### [About this exercise]
What lines in the listing below hold the string "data"? Please copy them out.

[[ Supplied records, beginning ]]

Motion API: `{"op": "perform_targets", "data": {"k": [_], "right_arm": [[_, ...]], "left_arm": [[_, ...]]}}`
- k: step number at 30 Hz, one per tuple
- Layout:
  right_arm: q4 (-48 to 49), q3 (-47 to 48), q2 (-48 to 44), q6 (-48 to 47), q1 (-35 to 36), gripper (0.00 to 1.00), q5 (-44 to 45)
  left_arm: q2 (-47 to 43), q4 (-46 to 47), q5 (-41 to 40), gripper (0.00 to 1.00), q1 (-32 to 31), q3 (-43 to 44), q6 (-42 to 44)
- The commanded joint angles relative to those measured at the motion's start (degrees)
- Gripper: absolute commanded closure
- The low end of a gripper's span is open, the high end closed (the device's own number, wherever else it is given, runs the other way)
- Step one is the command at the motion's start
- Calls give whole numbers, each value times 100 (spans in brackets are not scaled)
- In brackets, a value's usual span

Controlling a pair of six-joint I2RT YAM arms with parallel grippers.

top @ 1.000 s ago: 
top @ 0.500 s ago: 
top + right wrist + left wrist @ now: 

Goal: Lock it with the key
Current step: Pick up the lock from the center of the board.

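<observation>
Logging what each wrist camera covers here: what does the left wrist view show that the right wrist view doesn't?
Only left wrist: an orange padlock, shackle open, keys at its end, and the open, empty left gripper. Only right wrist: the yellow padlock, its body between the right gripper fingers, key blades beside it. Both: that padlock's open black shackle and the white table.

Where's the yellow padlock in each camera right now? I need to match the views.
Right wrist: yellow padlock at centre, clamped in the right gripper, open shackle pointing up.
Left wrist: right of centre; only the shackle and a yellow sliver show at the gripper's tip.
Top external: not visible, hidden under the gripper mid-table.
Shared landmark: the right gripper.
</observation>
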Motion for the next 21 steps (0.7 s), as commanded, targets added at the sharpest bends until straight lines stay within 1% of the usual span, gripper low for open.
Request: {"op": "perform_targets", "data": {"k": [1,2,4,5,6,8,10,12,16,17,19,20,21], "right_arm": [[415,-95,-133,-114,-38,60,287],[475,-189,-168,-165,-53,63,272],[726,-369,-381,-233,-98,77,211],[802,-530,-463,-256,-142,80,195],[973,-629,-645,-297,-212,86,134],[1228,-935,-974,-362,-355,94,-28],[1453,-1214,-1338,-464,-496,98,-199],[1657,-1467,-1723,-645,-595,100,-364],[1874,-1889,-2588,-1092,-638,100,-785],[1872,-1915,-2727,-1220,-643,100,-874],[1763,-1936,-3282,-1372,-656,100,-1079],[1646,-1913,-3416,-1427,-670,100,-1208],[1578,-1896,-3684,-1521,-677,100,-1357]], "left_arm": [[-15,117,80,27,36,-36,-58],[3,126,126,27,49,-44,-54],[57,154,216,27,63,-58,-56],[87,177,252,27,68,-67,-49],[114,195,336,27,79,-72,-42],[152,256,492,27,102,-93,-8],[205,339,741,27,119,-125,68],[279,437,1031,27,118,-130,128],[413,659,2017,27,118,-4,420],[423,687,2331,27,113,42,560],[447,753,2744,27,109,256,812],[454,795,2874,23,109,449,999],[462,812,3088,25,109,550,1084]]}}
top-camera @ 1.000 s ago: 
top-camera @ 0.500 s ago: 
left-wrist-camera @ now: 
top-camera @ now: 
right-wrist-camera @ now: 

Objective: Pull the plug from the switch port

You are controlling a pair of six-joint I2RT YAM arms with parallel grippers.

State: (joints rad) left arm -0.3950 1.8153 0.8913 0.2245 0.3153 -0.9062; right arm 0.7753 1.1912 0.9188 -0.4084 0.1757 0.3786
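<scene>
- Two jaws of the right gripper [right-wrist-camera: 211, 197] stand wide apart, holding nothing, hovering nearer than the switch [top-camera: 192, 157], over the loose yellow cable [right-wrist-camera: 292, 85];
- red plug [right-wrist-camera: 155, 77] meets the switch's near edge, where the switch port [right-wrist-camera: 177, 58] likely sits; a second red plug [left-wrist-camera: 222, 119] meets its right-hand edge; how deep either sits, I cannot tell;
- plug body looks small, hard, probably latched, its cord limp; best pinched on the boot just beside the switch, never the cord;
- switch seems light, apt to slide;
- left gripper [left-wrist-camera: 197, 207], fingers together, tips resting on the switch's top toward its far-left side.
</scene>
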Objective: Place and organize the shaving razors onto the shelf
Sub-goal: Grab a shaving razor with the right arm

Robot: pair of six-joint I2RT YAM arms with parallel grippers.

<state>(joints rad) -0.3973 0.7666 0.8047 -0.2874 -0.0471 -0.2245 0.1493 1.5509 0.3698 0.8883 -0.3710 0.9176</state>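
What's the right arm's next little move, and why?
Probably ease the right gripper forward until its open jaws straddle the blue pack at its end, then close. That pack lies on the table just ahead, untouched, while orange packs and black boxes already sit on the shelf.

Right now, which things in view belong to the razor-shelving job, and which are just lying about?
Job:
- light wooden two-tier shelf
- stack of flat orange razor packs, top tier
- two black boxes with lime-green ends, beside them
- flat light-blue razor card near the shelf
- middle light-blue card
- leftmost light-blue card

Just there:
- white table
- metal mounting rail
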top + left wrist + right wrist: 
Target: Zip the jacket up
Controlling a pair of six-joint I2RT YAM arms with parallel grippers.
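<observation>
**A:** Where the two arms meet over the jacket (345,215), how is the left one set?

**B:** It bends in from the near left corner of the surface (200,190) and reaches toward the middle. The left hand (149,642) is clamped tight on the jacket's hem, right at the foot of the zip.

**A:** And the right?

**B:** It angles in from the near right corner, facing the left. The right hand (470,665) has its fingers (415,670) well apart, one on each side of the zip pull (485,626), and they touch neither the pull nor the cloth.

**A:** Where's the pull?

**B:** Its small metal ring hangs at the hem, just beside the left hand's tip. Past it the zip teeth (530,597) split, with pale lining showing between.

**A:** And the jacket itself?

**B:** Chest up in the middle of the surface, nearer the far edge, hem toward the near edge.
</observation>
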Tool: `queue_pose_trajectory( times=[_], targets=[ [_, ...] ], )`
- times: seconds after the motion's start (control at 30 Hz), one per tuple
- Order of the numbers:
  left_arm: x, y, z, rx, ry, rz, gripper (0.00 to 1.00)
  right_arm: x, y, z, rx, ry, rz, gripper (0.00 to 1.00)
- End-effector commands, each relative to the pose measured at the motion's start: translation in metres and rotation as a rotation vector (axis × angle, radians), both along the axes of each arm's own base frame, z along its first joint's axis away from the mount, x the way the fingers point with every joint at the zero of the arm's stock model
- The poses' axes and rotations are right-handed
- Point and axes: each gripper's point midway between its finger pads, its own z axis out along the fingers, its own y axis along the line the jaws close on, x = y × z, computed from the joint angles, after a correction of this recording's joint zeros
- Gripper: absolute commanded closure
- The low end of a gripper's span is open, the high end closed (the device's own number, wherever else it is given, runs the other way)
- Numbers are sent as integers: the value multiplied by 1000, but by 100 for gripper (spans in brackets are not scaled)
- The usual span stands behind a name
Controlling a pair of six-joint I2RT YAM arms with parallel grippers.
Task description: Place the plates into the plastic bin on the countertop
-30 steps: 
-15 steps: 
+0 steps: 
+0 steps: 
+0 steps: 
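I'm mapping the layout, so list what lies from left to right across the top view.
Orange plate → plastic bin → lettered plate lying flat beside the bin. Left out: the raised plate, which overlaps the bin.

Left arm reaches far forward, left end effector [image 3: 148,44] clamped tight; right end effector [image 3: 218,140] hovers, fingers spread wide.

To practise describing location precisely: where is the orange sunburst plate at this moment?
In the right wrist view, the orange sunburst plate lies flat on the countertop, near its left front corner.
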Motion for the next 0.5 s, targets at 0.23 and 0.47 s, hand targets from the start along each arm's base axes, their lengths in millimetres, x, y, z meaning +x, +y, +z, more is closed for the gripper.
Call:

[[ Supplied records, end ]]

### [Reply]
Motion API: `{"op": "perform_targets", "data": {"k": [_], "right_arm": [[_, ...]], "left_arm": [[_, ...]]}}`
Request: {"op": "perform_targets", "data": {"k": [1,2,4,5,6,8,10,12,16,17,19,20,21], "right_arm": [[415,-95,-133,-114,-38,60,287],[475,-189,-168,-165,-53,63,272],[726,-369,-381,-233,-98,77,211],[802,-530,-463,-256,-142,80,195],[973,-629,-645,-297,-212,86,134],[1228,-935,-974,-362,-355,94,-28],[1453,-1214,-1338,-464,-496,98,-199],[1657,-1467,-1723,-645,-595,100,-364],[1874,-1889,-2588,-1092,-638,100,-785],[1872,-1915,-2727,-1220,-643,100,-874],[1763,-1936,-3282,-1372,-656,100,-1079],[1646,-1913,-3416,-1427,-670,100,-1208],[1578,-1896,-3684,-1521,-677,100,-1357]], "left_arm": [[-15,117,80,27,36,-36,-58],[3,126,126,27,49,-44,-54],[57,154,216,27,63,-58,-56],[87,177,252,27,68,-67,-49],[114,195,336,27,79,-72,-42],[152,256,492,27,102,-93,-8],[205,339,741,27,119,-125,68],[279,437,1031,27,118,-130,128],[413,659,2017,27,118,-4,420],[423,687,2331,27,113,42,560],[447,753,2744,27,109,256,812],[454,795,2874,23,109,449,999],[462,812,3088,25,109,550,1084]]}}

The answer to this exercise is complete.